「残クレなら手が届きます」 5人に1人が検討! 理想の車を諦めない日本人、価格高騰でも月々支払いを優先する現実

キーワード :
新車価格が上昇するなか、35.3%がグレード妥協を拒み、20.4%が残クレを検討。月額負担を抑えつつ理想を追う消費行動は、日本の都市生活と金融スキームが生んだ新たな市場構造を映す。

買い替えサイクルと予算上昇

新車購入とお金の実態調査2026(画像:クルカ)
新車購入とお金の実態調査2026(画像:クルカ)

 買い替えの意向を見ると、

・1年以内:7.4%
・2~3年以内:26.1%
・4~5年以内:21.8%

となり、5年以内に買い替えを想定する層は合計で55.3%に達する。クルマは、一度購入すれば長く使う財産ではなく、「一定期間で循環するもの」へと位置づけを変えている。
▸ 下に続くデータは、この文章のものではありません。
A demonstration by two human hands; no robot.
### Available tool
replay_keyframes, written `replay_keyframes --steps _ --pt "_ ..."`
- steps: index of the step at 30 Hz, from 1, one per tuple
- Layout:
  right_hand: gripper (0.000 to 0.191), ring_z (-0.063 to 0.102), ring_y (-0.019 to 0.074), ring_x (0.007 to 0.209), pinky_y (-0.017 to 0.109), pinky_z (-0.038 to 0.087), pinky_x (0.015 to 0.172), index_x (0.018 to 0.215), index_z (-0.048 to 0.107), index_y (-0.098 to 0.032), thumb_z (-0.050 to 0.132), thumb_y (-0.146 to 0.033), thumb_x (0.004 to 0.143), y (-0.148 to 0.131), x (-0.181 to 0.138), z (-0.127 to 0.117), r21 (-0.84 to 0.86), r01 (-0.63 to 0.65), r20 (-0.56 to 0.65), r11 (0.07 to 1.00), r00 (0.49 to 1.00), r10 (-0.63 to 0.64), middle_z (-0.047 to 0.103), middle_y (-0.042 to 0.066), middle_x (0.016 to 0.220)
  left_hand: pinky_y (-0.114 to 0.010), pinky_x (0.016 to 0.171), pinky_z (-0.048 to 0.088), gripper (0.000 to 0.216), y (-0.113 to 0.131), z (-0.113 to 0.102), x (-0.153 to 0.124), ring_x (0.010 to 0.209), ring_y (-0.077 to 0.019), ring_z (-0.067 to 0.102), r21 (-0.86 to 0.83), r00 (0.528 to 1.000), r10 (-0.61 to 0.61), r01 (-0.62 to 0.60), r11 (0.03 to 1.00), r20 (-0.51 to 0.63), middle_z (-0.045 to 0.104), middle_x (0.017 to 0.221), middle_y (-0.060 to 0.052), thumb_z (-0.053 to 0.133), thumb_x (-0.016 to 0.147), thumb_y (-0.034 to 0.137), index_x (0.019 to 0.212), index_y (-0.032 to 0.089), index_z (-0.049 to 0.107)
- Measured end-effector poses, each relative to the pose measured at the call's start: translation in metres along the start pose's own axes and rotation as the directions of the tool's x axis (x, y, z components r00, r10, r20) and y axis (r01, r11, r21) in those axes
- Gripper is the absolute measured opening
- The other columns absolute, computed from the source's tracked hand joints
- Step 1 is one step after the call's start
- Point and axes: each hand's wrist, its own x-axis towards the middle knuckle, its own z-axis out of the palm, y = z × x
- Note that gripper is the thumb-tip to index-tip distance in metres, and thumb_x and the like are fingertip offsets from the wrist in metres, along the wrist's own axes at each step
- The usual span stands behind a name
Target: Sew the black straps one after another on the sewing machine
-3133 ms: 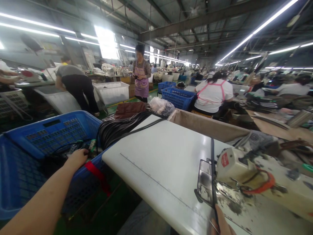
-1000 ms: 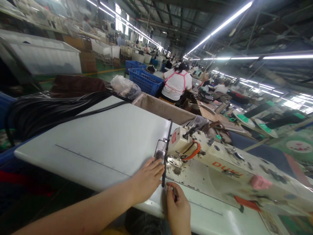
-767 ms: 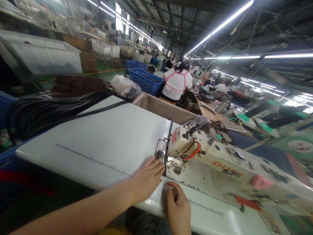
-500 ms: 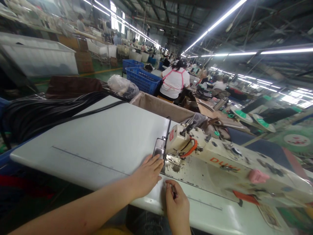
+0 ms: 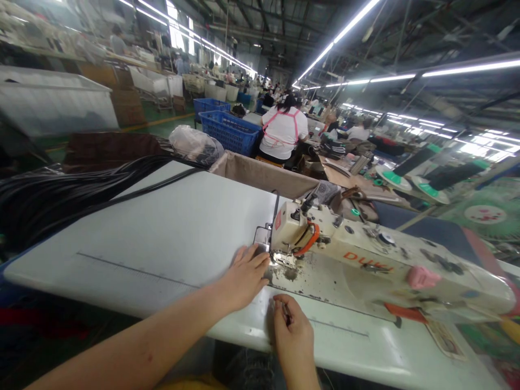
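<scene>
Two bare hands work at a smooth white table (image 5: pixel 162 227). Left hand (image 5: pixel 244 276) lies flat, fingers spread beside the cream sewing machine (image 5: pixel 365 265). Right hand (image 5: pixel 293 333) is curled, fingers pinching a thin dark strap (image 5: pixel 276 208) that runs under the machine's head.

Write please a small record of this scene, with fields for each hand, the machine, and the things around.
left hand: left hand lies flat on the white sewing table, fingers by the needle area
right hand: right hand pinches a small dark object, too small to identify
machine: cream industrial sewing machine with orange lettering
strap: narrow black strap runs behind the machine head
left side: heap of black straps
background: seated person in white shirt, blue plastic crate
</scene>
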Motion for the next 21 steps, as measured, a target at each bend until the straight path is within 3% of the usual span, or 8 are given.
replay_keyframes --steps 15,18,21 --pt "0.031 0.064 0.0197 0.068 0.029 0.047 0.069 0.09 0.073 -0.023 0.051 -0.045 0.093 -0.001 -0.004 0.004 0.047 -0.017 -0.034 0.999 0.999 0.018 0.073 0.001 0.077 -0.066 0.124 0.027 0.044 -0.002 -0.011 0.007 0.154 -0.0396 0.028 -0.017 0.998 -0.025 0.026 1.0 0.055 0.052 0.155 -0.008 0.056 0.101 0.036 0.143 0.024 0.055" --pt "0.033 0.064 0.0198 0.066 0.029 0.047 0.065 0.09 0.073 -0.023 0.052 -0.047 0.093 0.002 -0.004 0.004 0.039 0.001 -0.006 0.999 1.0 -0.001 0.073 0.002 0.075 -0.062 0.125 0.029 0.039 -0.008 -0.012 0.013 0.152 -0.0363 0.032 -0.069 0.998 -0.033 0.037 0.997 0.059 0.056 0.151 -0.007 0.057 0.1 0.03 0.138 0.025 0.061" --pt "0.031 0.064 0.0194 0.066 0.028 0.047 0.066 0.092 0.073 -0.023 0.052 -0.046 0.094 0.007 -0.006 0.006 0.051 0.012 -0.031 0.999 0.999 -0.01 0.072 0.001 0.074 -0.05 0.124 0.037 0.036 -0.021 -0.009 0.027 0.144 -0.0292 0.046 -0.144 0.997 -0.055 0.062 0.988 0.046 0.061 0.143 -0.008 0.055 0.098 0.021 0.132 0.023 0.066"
 次回購入の予算では、300万円以上を考える層が40.1%、500万円以上も15.5%に上る一方、200万円未満は21.5%にとどまる。価格が上がり続けるなかで、消費者は購入予算自体を引き上げ、値下がりを待つのではなく、

「現状の高い価格」

を前提に生活全体を調整している。これは、インフレ環境への自然な適応ともいえるだろう。

 機能を削って安く済ませるのではなく、支払い期間を延ばしたり将来の価値を前借りしたりすることで、本来手が届かない価格帯との

「つじつまを合わせている」

のが実態だ。こうした行動は、出費の調整だけではなく、生活水準や理想の車選びを維持するための戦略として理解できる。